• _The task_
Read through the listing, and wherever a line holds the word "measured", return it.

• _Dataset extract_
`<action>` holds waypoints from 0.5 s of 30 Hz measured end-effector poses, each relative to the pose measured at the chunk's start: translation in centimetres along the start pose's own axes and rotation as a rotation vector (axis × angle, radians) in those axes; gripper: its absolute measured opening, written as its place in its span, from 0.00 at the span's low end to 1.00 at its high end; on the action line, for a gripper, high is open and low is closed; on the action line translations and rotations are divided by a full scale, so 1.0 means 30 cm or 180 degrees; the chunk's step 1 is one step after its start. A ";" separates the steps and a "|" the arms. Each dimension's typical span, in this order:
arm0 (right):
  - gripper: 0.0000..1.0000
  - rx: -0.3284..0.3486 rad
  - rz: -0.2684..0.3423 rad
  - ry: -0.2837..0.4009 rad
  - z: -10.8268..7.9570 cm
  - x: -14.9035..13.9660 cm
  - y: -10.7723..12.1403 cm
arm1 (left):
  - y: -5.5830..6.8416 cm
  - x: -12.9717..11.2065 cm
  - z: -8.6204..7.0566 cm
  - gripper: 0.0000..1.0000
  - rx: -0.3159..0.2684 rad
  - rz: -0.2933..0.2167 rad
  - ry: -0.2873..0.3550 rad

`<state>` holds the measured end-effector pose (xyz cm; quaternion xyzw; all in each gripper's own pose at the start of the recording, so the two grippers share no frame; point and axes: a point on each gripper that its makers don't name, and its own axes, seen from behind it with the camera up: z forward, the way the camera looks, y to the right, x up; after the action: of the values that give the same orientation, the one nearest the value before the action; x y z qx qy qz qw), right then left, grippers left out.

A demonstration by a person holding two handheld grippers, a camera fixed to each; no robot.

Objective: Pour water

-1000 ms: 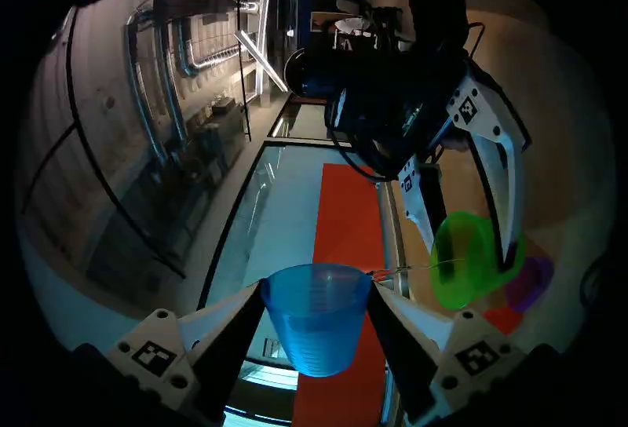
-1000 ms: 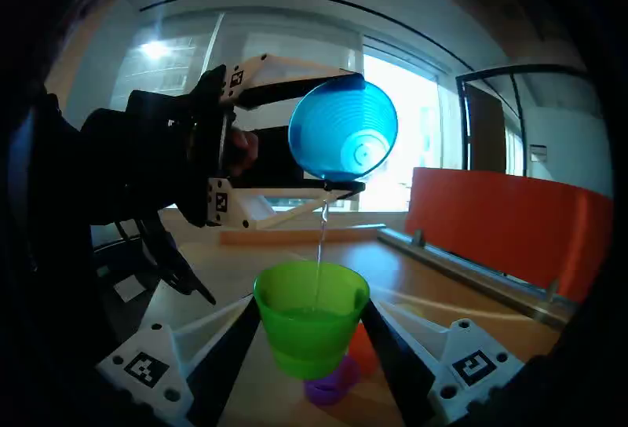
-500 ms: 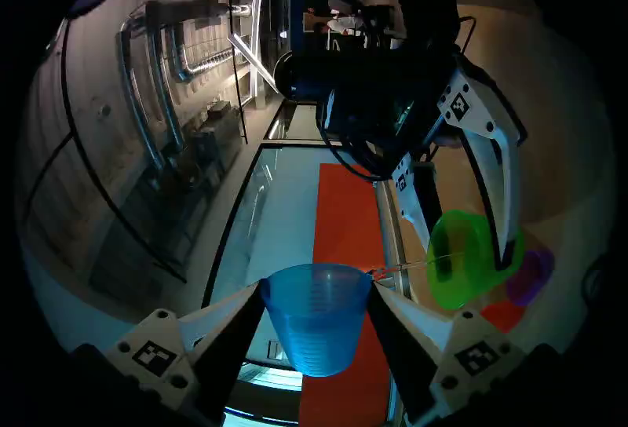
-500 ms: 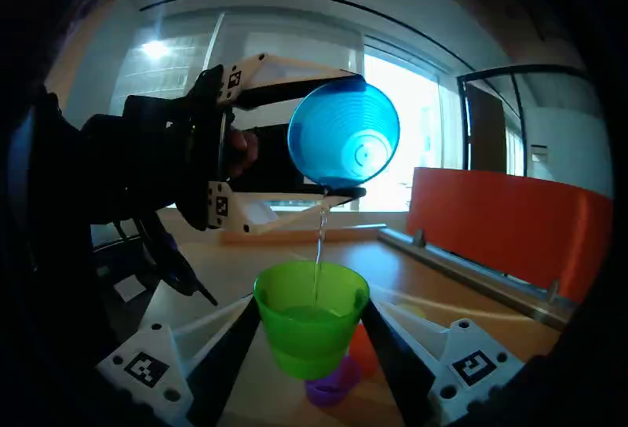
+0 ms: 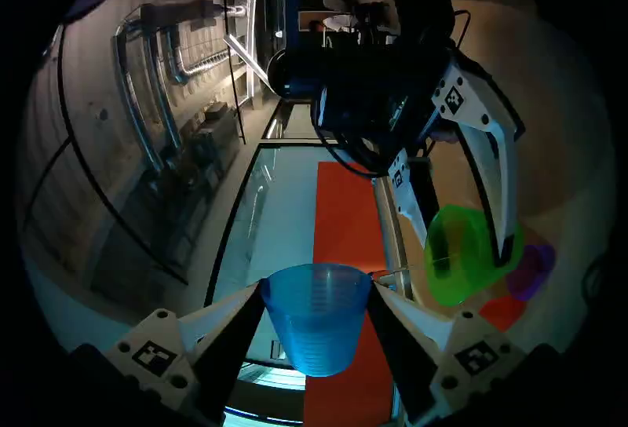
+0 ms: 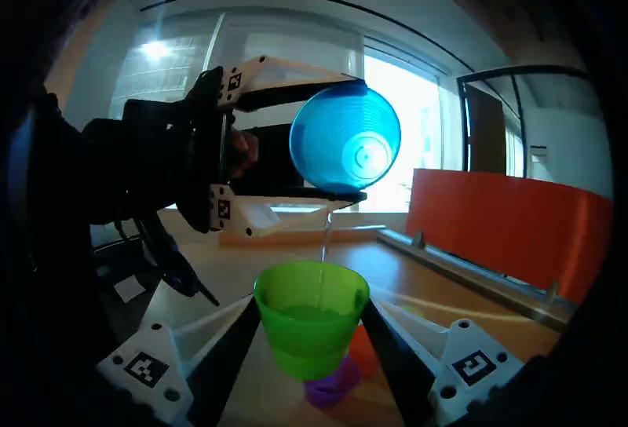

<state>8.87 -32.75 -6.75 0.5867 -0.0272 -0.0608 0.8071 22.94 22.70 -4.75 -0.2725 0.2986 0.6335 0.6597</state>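
Observation:
My left gripper [image 5: 315, 325] is shut on a translucent blue cup [image 5: 316, 325], turned on its side so its rim points at the green cup. In the right gripper view the same blue cup [image 6: 345, 139] hangs tipped above, held by the left gripper [image 6: 337, 140], and a thin stream of water [image 6: 324, 242] runs from its rim. My right gripper [image 6: 311, 325] is shut on an upright green cup [image 6: 311, 319] with water inside. The left gripper view shows that green cup [image 5: 463, 254] between the right gripper's fingers [image 5: 502, 184].
A purple cup [image 6: 334, 388] and an orange one [image 6: 363, 348] sit on the wooden table [image 6: 439, 286] just under the green cup. An orange partition [image 6: 510, 219] runs along the table's right side. A dark-sleeved arm [image 6: 102, 176] holds the left gripper.
The blue cup has tipped a little further, its base turning more toward the right gripper's camera. The stream keeps running and the green cup stays where it was.

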 end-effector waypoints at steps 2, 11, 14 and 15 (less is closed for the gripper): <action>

• _Answer to the problem_
`<action>` holds waypoints from 0.5 s of 30 Hz measured end-effector poses, each relative to the pose measured at the chunk's start: translation in centimetres along the start pose's own axes and rotation as a rotation vector (axis × angle, radians) in those axes; gripper: its absolute measured opening, written as its place in its span, from 0.00 at the span's low end to 1.00 at its high end; on the action line, for a gripper, high is open and low is closed; on the action line translations and rotations are divided by a full scale, so 1.0 means 30 cm or 180 degrees; the chunk's step 1 is one step after its start. A ";" separates the steps and a "|" the arms. Each dimension's typical span, in this order:
`<state>` holds the measured end-effector pose (xyz cm; quaternion xyzw; all in each gripper's own pose at the start of the recording, so the two grippers share no frame; point and axes: a point on each gripper that its makers don't name, and its own axes, seen from behind it with the camera up: z forward, the way the camera looks, y to the right, x up; after the action: of the values that give the same orientation, the one nearest the value before the action; x y z qx qy qz qw), right then left, grippers left out.

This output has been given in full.